Childhood Cancer Awareness Month

While the referendum campaign builds to its climax, I wanted to draw attention to another issue.

In the UK 1,600 children aged 15 and under are diagnosed with cancer each year. Cancer is still the single largest cause of death from disease in children and young people in the UK.

Every day, 10 children and young people in the UK hear the shocking news that they have cancer.

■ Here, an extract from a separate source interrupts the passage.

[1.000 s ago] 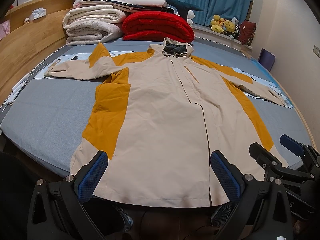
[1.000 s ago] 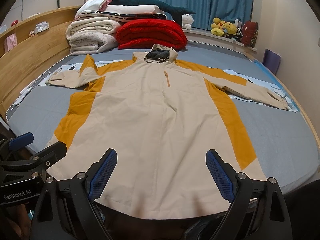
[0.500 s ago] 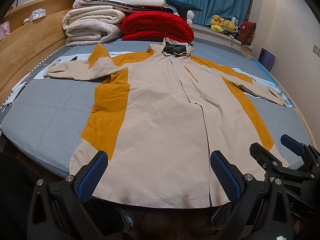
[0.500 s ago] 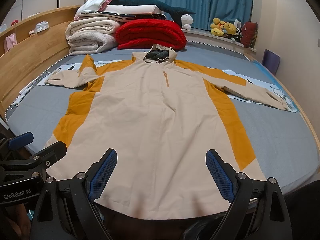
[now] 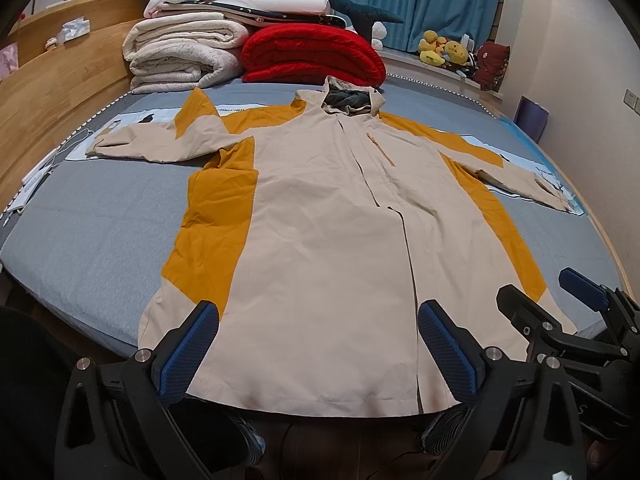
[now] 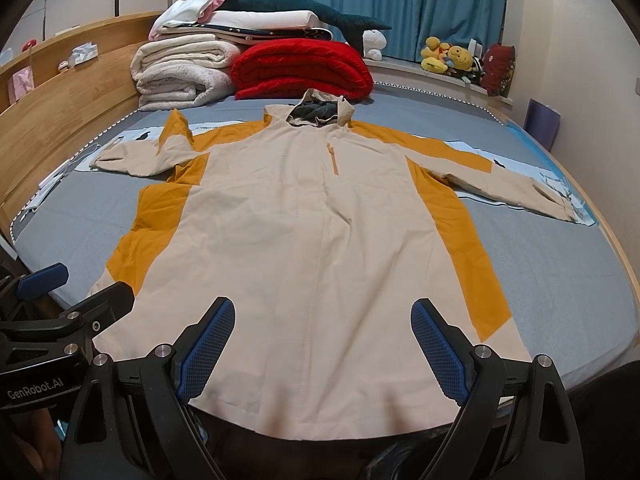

Treatment normally starts immediately, is often given many miles from home and can last for up to three years.

However, as if it wasn’t difficult enough to have to deal with the diagnosis and treatment – a third of children with cancer experience bullying when they return to school.

This month is Childhood Cancer Awareness month – CLIC Sargent are joining forces with many other charities to raise awareness of the impact that childhood cancer has on families across the UK, and is calling on the public to wear a gold ribbon to show their support for those families coping with childhood cancer.

Although many people do not realise just how difficult it can be, not only emotionally but also financially and logistically to be and to care for a child with cancer – there is overwhelming support that people affected should have access to all the different support that they might need.

CLIC Sargent provides vital emotional, financial and practical support to the thousands of children diagnosed with cancer each year – supporting children and families from diagnosis and through treatment.

The campaign is asking for your support – and to wear a gold ribbon to show that you support the work that is being done to help children with cancer and their families.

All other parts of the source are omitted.